▶ [GIVEN RECORDS]
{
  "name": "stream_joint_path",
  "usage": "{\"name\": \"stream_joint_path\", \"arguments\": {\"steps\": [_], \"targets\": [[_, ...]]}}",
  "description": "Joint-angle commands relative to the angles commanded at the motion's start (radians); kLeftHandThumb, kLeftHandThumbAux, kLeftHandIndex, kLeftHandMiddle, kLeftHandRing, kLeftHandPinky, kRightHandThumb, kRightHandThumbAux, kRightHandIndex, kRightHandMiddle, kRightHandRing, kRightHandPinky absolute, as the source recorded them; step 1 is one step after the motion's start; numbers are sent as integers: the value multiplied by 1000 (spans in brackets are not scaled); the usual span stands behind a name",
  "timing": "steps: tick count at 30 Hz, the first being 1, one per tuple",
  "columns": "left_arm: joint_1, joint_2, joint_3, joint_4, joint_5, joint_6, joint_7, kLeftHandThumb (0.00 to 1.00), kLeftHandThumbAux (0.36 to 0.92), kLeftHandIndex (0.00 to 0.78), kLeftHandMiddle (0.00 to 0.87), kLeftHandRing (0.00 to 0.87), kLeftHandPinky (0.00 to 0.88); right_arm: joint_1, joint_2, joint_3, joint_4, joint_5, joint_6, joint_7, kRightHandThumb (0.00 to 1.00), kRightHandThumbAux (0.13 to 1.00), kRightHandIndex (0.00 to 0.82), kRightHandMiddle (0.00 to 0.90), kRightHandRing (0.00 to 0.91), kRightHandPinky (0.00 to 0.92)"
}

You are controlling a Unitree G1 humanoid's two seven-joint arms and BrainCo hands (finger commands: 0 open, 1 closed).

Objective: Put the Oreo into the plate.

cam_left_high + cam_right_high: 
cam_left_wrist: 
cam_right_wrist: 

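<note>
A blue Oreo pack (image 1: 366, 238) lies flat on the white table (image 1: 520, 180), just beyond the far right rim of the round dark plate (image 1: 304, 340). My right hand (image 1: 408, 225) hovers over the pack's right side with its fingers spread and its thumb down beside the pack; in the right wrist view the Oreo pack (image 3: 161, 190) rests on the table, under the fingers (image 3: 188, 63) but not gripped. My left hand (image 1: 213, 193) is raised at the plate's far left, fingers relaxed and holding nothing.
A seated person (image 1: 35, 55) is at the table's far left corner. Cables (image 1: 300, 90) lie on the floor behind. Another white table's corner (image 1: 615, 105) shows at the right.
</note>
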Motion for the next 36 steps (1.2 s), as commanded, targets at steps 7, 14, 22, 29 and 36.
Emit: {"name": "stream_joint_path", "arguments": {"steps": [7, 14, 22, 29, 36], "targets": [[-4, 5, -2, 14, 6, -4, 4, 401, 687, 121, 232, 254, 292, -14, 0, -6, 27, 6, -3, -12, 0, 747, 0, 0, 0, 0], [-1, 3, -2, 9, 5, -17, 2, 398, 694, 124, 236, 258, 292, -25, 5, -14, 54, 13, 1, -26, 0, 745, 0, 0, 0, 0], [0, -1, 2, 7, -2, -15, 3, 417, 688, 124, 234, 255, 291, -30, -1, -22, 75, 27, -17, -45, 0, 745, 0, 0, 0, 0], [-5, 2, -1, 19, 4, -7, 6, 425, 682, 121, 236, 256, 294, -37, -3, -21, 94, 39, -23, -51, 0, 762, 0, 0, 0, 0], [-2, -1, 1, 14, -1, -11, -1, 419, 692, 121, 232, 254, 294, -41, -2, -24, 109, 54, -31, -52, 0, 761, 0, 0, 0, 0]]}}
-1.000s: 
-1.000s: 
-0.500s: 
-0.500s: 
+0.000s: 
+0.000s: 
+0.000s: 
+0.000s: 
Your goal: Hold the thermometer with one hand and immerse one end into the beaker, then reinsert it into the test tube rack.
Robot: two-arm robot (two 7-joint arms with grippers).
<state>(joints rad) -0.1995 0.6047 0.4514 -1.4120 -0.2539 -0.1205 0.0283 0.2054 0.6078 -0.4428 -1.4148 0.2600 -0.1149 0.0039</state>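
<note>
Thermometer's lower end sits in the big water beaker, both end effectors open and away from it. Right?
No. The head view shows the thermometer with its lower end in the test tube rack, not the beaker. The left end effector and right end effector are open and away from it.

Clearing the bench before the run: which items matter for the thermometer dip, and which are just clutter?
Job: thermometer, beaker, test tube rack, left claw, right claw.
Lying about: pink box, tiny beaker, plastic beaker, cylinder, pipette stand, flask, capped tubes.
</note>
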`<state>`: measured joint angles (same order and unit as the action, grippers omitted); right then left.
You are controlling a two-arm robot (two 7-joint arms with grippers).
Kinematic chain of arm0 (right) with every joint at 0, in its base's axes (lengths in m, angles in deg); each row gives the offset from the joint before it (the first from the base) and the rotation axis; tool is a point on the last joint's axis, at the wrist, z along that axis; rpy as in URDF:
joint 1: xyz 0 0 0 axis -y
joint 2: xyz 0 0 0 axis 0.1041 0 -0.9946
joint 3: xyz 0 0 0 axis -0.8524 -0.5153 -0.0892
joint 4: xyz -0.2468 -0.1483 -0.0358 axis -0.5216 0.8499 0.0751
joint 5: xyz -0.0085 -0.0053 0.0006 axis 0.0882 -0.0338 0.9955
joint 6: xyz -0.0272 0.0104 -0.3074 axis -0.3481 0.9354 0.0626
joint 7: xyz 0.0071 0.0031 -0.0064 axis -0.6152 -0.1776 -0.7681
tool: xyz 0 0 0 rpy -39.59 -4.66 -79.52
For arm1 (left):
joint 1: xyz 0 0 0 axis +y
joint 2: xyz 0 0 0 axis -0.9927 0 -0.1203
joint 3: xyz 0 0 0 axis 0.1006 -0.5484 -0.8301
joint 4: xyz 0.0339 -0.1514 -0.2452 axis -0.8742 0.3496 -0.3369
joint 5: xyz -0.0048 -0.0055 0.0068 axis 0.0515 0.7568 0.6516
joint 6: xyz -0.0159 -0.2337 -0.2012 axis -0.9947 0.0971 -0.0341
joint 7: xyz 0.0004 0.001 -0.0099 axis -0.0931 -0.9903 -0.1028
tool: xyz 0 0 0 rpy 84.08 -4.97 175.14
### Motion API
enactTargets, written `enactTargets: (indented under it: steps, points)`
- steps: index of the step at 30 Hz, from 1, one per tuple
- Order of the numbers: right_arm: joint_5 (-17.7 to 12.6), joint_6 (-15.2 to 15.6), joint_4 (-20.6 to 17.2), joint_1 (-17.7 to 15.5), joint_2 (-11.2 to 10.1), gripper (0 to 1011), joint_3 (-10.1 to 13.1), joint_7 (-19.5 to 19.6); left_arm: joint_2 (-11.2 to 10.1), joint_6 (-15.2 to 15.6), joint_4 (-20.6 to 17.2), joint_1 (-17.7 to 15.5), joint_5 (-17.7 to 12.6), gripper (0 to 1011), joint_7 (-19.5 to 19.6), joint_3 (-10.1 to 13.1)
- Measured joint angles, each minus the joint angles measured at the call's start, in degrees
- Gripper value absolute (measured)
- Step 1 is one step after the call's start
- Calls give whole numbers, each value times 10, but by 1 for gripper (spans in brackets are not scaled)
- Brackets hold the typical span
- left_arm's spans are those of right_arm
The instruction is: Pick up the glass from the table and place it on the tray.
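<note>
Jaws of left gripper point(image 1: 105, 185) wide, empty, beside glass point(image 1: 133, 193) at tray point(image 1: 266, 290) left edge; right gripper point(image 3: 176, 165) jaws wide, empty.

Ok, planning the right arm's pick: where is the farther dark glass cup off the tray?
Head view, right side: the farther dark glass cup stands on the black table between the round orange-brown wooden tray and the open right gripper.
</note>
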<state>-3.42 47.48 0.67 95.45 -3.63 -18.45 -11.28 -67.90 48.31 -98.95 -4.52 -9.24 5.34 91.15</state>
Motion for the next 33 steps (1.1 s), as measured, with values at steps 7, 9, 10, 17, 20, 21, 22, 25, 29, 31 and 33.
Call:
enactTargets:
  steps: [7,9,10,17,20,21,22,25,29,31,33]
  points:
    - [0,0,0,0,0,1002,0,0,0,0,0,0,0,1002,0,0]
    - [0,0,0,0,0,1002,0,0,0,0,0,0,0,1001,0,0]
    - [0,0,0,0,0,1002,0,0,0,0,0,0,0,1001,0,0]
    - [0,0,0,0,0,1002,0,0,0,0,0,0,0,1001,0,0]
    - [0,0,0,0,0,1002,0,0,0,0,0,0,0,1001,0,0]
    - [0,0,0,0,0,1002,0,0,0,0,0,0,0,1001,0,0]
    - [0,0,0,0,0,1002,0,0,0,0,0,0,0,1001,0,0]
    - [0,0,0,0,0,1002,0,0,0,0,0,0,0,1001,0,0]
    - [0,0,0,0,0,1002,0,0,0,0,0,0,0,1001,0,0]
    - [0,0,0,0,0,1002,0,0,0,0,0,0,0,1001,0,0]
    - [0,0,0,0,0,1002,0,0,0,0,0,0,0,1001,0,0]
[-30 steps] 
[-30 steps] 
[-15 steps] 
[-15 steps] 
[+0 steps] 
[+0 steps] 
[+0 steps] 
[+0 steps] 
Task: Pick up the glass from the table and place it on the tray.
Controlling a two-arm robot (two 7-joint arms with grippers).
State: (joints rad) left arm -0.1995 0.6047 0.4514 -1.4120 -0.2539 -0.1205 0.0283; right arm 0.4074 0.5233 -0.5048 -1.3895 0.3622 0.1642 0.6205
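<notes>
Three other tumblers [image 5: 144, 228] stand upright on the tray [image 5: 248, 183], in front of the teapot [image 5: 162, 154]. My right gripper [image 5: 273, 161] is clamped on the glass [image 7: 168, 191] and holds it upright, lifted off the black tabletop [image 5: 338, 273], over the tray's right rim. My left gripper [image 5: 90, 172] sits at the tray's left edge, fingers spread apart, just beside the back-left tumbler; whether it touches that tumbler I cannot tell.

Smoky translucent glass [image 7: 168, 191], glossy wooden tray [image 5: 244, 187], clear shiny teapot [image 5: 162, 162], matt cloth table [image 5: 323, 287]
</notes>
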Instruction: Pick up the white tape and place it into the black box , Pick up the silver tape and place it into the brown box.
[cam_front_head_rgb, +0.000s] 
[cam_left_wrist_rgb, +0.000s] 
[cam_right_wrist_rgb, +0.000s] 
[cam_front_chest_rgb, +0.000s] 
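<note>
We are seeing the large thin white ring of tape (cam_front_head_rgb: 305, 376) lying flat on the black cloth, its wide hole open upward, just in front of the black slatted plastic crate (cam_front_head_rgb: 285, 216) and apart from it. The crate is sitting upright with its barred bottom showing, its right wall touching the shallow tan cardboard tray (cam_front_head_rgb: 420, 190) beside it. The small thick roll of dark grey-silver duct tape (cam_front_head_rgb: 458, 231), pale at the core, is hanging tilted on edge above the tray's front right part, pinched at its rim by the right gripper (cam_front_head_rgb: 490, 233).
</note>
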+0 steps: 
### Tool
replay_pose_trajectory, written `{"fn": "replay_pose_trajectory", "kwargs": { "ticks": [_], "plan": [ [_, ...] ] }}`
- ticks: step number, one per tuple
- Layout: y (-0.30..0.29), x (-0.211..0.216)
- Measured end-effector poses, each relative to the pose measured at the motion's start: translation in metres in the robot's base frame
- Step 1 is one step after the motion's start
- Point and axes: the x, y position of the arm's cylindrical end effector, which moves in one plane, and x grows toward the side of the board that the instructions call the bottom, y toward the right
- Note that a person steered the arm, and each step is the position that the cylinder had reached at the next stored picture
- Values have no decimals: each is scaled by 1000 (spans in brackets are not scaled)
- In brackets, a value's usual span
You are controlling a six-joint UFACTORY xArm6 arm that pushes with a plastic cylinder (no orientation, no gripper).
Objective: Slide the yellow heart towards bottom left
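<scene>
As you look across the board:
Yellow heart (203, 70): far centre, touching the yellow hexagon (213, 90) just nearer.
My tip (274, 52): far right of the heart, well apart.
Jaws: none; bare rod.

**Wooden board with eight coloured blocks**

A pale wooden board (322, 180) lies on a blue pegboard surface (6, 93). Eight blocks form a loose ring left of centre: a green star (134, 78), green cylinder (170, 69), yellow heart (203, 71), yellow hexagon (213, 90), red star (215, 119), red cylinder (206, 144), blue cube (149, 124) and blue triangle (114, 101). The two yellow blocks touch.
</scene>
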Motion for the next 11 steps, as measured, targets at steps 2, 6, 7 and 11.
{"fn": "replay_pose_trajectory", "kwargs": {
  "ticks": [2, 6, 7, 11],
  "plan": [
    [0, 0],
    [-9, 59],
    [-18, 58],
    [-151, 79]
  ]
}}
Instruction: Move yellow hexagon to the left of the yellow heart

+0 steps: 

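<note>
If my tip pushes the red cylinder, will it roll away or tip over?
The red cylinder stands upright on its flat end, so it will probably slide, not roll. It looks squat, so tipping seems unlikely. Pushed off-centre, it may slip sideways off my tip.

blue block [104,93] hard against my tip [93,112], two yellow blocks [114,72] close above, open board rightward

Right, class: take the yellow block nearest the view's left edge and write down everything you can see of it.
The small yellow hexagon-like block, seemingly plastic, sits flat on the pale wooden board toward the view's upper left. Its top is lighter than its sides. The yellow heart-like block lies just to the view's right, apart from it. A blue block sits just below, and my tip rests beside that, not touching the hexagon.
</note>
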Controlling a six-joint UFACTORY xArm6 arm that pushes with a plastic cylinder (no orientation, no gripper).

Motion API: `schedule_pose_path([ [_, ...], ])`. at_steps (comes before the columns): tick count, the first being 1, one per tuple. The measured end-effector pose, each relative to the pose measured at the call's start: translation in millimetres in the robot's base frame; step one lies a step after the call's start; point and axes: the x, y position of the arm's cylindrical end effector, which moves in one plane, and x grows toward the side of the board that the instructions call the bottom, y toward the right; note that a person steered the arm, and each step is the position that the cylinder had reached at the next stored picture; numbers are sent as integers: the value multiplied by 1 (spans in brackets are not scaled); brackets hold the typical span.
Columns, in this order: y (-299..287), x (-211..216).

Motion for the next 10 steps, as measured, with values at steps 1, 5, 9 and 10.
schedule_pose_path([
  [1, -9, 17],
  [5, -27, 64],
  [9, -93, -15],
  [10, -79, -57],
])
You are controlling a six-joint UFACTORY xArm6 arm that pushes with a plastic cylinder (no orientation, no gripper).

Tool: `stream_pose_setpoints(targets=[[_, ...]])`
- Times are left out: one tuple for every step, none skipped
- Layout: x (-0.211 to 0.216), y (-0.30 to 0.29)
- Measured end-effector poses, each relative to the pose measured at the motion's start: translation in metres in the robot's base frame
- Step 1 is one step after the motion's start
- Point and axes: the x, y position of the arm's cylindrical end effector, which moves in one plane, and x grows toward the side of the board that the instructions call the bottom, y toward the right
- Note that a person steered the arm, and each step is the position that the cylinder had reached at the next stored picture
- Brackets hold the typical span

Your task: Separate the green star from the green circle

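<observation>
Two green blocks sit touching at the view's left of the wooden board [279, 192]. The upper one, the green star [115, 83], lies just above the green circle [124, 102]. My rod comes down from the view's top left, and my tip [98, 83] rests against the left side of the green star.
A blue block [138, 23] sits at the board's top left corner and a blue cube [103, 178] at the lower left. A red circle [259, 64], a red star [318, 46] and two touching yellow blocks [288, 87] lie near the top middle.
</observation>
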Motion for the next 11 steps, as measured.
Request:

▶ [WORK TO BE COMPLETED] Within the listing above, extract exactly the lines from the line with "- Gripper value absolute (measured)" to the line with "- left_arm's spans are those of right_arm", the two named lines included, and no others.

▶ [SOLVED EXERCISE]
- Gripper value absolute (measured)
- Step 1 is one step after the call's start
- Calls give whole numbers, each value times 10, but by 1 for gripper (spans in brackets are not scaled)
- Brackets hold the typical span
- left_arm's spans are those of right_arm

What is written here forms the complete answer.